A gorgeous sunny autumn day and only two children is the perfect opportunity to a meandering trek to the library. There were leaves to kick, pigeons to chase, rocks to find, and, eventually, a library full of books!

We found a lot of books. Fifteen or twenty will hold us for a week. Maybe.

In our haul was this one.

It’s delightful. Absolutely, utterly delightful. There is nothing I don’t love about this book. I love the illustrations, I love the text, which, after a few pages, I realized is a love poem. I love the way the illustrations expand on the simple words. I even love the cover, which is lightly padded, making it a little cushy under the fingers.

But it’s the words, the lovely, lovely words, which are the core of this book. Listen!

How do I love you?
Let me count the ways.

(Yes, that does sound familiar. I wonder what the rules are on that? Is Browning’s work no longer covered by copyright?)

I love you as the sun
loves the bright blue days.

I love you as the bee
loves a fragrant flower.

I love you as the thirsty duck
loves a sudden shower.

I love you as the bird
loves a song to sing.

I love you as the waking bear
loves the smell of spring.

I love you as the cat
loves a sunny sill.

And as the dancing snowflakes
love the winter’s chill.

How do I love you?
Let me tell you how.

I love you as the next
loves the sturdy bough.

I love you as the sea
loves the sandy shore.

And as the ancient world
loved the dinosaur.

I love you as the wind
loves its own sweet sound.

And as our friendly Earth
loves to spin around.

I love you as the moon
loves each shining star.

I love all that you will be
and everything you are.

Are you sighing? I was. It’s lovely, with so much meaning packed into many of the lines. The sun exists without the blue sky, but each enhances the other. A bee is drawn by instinct and by need, to the flower. The comfort and security the branch offers the nest.

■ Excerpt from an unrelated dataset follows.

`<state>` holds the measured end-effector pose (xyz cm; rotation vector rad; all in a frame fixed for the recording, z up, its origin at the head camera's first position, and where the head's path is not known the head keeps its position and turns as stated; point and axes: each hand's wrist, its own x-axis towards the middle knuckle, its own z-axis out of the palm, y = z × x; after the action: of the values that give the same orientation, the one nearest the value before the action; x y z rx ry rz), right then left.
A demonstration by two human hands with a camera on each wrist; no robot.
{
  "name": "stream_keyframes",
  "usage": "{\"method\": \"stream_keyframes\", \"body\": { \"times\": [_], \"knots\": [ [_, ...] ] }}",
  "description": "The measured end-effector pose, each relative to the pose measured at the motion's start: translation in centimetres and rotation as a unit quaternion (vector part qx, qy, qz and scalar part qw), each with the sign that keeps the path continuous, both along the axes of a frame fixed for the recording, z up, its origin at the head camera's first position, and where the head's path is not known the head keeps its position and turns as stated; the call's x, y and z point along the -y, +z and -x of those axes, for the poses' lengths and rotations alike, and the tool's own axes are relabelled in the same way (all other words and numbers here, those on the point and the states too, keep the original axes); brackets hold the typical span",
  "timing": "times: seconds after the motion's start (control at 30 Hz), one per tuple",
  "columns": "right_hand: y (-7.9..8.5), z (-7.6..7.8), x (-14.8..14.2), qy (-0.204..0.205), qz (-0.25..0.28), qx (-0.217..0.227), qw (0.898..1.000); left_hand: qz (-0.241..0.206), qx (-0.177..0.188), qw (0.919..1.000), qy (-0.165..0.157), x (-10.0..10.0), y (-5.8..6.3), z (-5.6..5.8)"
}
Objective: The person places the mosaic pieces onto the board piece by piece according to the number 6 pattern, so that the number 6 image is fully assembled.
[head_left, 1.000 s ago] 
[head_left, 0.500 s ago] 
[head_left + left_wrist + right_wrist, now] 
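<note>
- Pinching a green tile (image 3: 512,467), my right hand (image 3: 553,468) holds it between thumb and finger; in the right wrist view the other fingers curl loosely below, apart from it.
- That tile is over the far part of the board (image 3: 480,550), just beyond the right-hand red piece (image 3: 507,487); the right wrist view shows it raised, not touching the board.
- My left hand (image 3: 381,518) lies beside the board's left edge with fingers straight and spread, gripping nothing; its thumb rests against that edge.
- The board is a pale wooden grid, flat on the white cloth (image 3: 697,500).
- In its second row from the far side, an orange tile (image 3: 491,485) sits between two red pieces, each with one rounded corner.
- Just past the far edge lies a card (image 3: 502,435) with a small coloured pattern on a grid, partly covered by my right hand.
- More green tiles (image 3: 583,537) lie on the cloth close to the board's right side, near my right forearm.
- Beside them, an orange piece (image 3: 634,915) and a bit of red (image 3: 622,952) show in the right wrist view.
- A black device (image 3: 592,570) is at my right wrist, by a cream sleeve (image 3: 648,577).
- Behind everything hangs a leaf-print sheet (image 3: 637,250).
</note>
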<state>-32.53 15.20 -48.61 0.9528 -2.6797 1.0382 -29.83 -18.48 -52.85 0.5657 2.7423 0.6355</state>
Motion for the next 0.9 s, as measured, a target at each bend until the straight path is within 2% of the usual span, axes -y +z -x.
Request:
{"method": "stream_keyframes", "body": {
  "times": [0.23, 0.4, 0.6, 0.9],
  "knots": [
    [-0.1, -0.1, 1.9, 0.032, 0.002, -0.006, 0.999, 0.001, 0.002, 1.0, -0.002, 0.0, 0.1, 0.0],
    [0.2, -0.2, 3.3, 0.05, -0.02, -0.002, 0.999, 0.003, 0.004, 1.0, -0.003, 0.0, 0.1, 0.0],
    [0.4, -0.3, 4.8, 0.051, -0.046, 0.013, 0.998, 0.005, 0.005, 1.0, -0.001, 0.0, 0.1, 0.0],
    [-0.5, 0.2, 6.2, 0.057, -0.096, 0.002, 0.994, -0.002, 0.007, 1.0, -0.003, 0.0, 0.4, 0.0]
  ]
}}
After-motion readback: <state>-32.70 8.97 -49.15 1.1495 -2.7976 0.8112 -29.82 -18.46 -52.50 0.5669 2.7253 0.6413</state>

I think it was the page with the bear that finally did it for me. In the picture of the cheery, deeply inhaling bear, I got a sense of expansion that bear must feel, going from that dark, close winter cave into the fresh, bright spring air… and suddenly…

Suddenly I wasn’t thinking of either of the two lovely little bodies cuddled up with me. I wasn’t even thinking of my own wonderful, grown-up kids.

I was thinking of the time after my first marriage ended. When I had just begun the relationship with the man who is now my husband. No, I wasn’t thinking, I was feeling. I was feeling once again that sense of expansion, of growth, of unfolding. The total lack of fear, the security, the respect, the mutuality, the reciprocity… All things that are part of love, things that I’d never really had before.

We’ve been together fourteen years. I am still sometimes struck dumb by the wonder of this relationship, how right we are for each other, how much I love him, how happy, easy, comfortable we are with each other.

It’s all there in this little book. A book expressing the love of a parent for a child?

Yes. And much more.

This is a lovely, lovely book.

Buy a copy for your child .. and another for your significant other.